DESCRIPTION OF THE TASK: Report every line of the records below that includes the string "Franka".

___ RECORDS SUPPLIED

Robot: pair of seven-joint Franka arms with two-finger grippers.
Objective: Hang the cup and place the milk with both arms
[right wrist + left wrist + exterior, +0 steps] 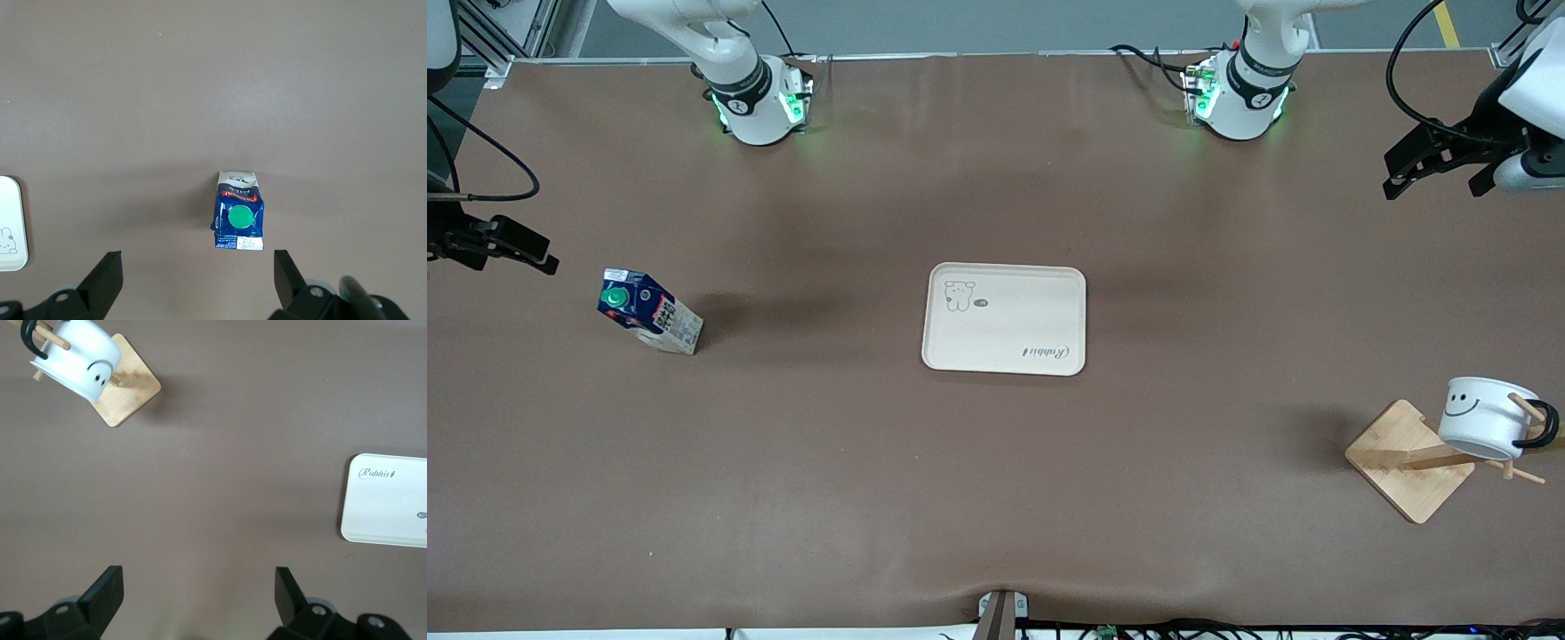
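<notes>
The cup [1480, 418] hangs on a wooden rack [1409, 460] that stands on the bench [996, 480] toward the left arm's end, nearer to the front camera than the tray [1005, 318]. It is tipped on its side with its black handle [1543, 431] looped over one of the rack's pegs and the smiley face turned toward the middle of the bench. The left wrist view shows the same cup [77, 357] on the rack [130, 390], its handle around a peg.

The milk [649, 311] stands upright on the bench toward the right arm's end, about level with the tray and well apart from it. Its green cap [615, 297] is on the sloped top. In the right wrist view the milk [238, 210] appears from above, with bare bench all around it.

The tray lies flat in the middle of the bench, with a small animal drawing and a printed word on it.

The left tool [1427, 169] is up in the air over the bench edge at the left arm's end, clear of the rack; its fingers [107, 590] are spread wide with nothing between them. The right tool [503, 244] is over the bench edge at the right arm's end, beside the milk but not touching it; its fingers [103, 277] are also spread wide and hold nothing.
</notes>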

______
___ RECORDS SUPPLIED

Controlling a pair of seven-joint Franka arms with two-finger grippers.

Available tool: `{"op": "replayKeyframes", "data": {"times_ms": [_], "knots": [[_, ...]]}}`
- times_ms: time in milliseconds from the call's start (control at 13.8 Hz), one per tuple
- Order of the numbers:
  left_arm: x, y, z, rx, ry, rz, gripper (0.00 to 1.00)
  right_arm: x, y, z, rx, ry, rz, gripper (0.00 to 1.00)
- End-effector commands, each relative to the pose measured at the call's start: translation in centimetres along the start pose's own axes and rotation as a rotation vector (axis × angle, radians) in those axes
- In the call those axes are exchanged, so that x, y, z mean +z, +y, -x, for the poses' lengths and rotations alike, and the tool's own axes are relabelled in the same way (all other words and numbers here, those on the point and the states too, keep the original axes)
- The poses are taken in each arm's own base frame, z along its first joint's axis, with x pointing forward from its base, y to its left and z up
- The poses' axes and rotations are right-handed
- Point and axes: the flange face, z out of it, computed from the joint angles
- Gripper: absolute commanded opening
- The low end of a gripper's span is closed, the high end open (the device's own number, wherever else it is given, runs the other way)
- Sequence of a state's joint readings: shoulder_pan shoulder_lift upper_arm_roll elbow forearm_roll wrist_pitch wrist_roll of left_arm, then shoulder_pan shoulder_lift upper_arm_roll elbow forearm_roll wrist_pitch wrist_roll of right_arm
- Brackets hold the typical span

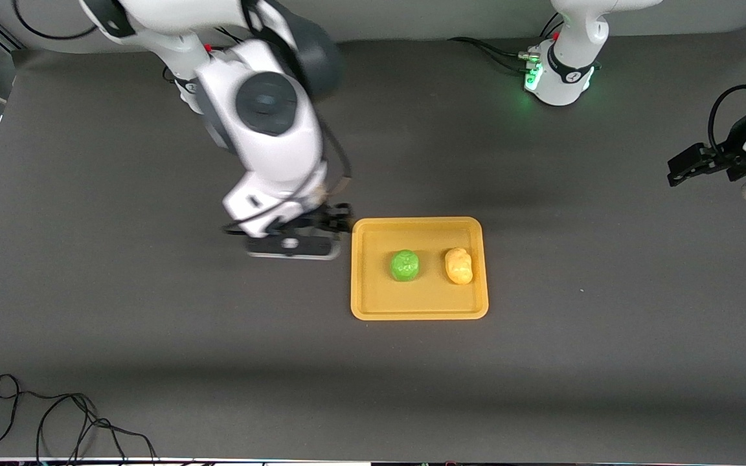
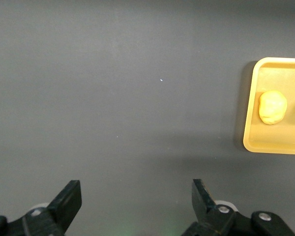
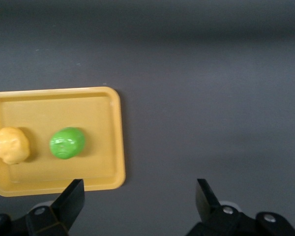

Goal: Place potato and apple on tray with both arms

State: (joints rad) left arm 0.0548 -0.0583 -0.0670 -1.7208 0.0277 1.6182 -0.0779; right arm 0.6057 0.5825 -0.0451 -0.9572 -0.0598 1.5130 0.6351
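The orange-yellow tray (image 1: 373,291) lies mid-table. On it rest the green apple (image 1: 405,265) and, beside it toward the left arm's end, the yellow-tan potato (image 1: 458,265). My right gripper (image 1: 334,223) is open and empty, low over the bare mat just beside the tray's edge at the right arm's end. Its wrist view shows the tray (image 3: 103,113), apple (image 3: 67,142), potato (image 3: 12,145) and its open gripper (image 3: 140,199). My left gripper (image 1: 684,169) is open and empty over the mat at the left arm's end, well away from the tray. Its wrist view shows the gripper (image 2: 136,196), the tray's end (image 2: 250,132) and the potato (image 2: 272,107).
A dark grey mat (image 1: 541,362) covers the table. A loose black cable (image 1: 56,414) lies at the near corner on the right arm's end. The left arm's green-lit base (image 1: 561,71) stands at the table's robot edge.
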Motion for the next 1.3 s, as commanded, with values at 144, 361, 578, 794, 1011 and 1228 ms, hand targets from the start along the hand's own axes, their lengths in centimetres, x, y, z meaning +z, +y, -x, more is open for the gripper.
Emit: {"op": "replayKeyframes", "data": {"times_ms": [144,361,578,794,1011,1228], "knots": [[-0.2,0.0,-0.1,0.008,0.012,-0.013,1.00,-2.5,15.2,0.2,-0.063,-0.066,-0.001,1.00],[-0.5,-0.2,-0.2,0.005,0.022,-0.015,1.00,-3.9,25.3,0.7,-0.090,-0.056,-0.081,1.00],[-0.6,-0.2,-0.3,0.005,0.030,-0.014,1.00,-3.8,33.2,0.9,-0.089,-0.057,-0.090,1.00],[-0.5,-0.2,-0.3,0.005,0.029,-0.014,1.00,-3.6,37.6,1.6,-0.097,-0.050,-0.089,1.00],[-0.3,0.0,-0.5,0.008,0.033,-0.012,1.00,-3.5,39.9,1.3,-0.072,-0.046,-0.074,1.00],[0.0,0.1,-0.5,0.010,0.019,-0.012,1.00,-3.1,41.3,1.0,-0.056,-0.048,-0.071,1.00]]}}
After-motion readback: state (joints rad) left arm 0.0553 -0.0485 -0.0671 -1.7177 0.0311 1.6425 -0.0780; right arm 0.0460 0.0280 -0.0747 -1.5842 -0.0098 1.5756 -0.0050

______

RESULT FOR THIS EXERCISE:
Robot: pair of seven-joint Franka arms with two-finger grippers.
Controlling a pair of seven-joint Franka arms with two-finger grippers.

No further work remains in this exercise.